Layanan ini diharapkan bisa disediakan oleh RS paripurna dan atau RS provinsi dengan ketersediaan peralatan, kelengkapan, fasilitas, dan terutama sumber daya manusia yang memadahi yakni spesialis kedokteran nuklir, fisikawan medik, radiofarmasi, dan radiografer.
Yuli mengatakan, di Indonesia terdapat 3.060 rumah sakit. Namun, yang memberikan layanan kedokteran nuklir apalagi secara komplet diagnosa sampai terapi selain RS Dharmais ternyata amat terbatas dan terkonsentrasi di Jakarta. Diharapkan layanan kedokteran nuklir dapat lebih merata yakni segera bisa diwujudkan di Sumatera, Kalimantan, Sulawesi, dan Bali.
Kalimantan misalnya, layanan kedokteran nuklir telah tersedia di RSUD Abdul Wahab Sjahranie, Samarinda (Kalimantan Timur). Nantinya, layanan serupa akan segera tersedia di Pontianak (Kalimantan Barat). Demikian pula di Sumatera yakni Medan dan Padang, di Sulawesi yakni Manado dan Makassar, dan Bali. “Kami mendorong pemerataan layanan,” kata Yuli.
Koordinator Kelompok Fungsi Perizinan Fasilitas Kesehatan Bapeten Iin Indartati mengatakan, penerbitan izin operasional layanan kedokteran nuklir harus melalui prosedur ketat. Ini menyangkut aspek keamanan dan keselamatan khususnya penggunaan radioisotop dan radiofarmaka yang berisiko tinggi. Perizinan dilakukan bertahap dari konstruksi, operasi, hingga pembebasan pengawasan.
“Selain itu, bagaimana SDM menjalankan prosedur dan kemampuan dalam menjamin keselamatan dari radiasi,” kata Iin.
Penasihat PKNTMI Prof Achmad Hussein Sundawa Kartamihardja menambahkan, pertemuan diharapkan menjadi wadah dari seluruh pemangku kepentingan demi kemajuan dan percepatan layanan kedokteran nuklir. Pertemuan diharapkan mendorong kampus-kampus terutama pengampu kedokteran agar kian banyak yang dapat membantu pengembangan kedokteran nuklir.

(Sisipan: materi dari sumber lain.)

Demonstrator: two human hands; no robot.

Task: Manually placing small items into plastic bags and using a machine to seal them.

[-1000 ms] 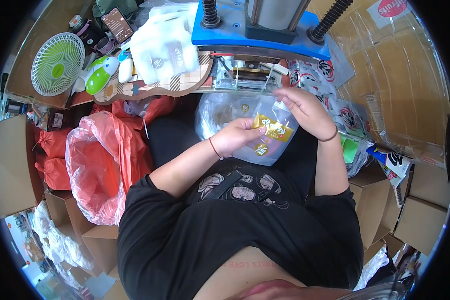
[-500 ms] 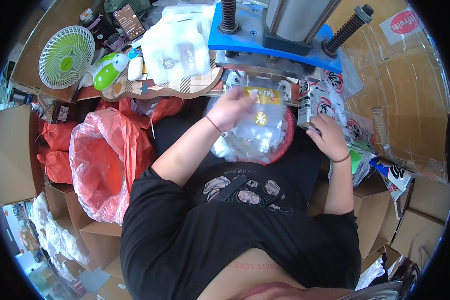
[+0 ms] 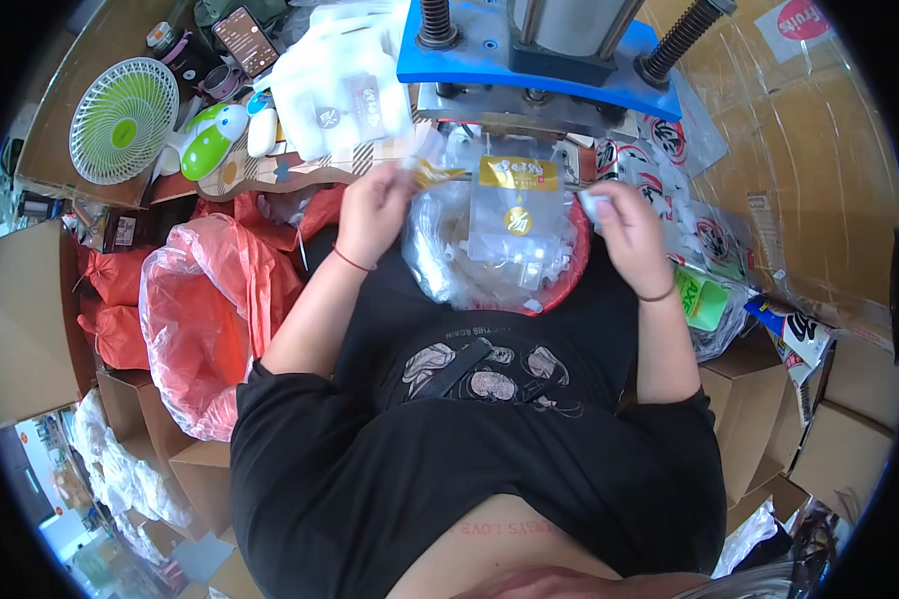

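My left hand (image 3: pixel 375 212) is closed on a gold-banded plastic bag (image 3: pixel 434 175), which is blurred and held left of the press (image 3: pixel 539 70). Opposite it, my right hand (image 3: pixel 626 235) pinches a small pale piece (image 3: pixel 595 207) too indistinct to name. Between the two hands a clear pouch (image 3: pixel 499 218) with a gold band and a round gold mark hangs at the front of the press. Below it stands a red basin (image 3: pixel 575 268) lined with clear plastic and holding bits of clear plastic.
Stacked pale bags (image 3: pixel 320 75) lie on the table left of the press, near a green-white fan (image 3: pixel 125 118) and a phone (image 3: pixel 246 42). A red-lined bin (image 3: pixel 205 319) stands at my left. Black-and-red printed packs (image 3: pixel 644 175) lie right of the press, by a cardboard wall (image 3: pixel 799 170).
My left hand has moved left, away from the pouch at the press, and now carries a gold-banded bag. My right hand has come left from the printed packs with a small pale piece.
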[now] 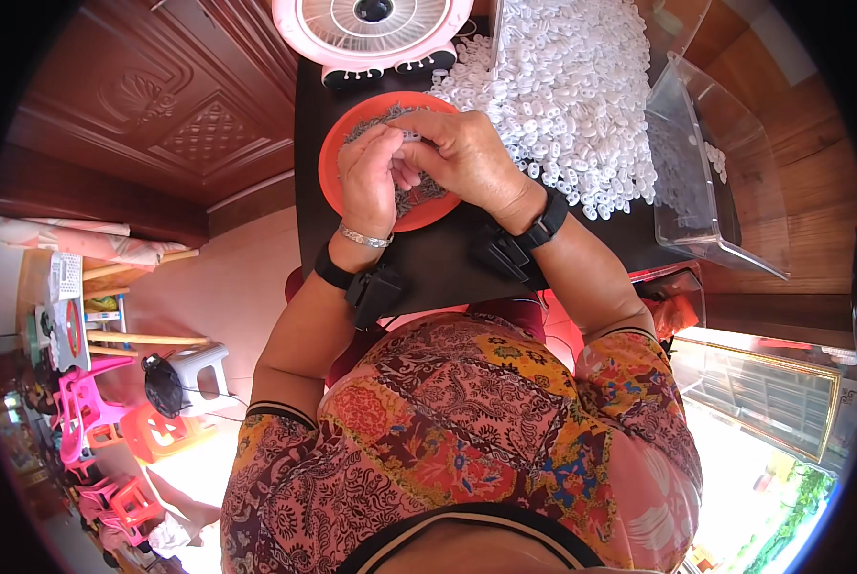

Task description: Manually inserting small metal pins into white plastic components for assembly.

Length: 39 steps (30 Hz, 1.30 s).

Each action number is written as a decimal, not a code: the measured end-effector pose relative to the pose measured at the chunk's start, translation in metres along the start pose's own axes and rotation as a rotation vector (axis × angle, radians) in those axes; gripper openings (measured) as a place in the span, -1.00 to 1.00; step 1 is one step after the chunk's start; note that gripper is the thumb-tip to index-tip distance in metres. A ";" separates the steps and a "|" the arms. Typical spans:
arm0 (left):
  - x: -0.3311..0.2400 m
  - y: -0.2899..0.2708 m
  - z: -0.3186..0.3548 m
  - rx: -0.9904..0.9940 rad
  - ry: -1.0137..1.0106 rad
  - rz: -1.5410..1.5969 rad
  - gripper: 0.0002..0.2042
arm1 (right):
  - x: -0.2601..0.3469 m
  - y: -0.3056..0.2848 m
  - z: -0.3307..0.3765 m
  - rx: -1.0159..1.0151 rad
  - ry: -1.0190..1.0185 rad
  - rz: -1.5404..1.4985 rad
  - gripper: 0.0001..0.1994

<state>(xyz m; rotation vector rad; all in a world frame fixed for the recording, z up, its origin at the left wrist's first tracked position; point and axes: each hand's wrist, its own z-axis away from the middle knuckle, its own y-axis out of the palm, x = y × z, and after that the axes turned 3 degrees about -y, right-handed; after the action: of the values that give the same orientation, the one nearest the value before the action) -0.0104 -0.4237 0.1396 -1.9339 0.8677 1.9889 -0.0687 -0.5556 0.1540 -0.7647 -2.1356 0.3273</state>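
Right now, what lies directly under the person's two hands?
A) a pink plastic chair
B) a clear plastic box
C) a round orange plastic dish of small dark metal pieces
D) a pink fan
C: the left hand and right hand meet over the round orange plastic dish holding small dark metal pieces, while the heap of small white plastic parts lies to the right.
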 end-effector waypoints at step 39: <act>-0.012 0.001 0.006 -0.052 0.207 -0.080 -0.81 | 0.014 -0.007 -0.001 -0.093 -0.143 0.034 -0.80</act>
<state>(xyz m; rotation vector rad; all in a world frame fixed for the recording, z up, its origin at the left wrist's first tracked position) -0.0147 -0.4183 0.1516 -2.1975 0.7782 1.8073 -0.0773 -0.5519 0.1668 -0.8538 -2.2876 0.3108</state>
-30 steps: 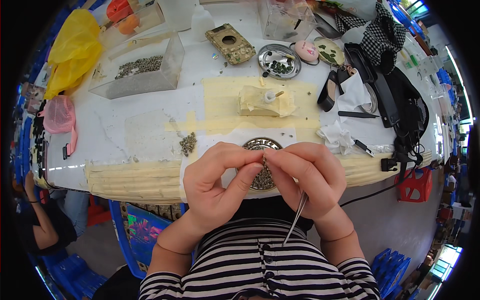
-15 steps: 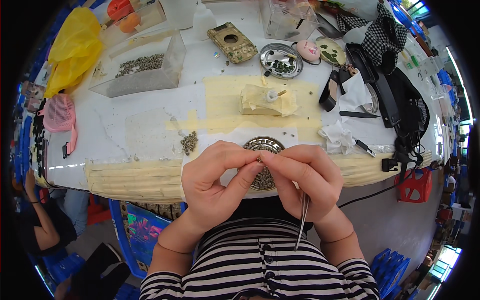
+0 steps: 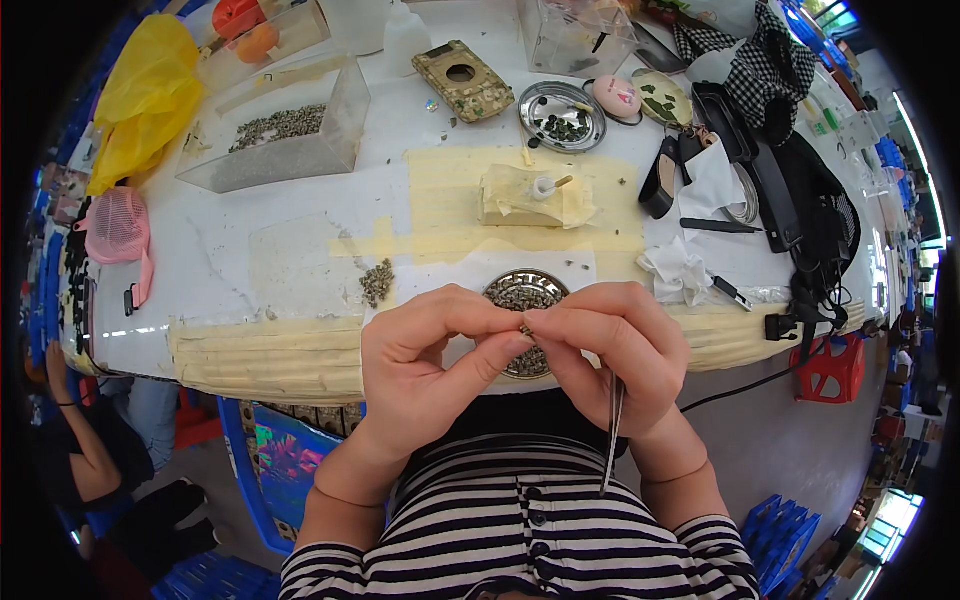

Achmad melanjutkan, setidaknya kompetensi fisikawan medik dapat disediakan oleh kampus-kampus domestik antara lain Unpad, ITB, UI, UGM, Undip, dan Unibraw. “(Ini) Tantangan besar untuk menyediakan tenaga kesehatan yang berkompeten dalam radiofarmasi,” ujarnya.
Menurut Rien Ritawidya dari Organisasi Riset Tenaga Nuklir BRIN, ada tujuh pusat riset yang terus memaksimalkan diri untuk berkontribusi dalam kedokteran nuklir. Hasil riset berupa obat-obatan radioisotop dan radiofarmaka. ”Sebagian telah mendapat izin dari BPOM untuk penggunaan kepada pasien,” katanya.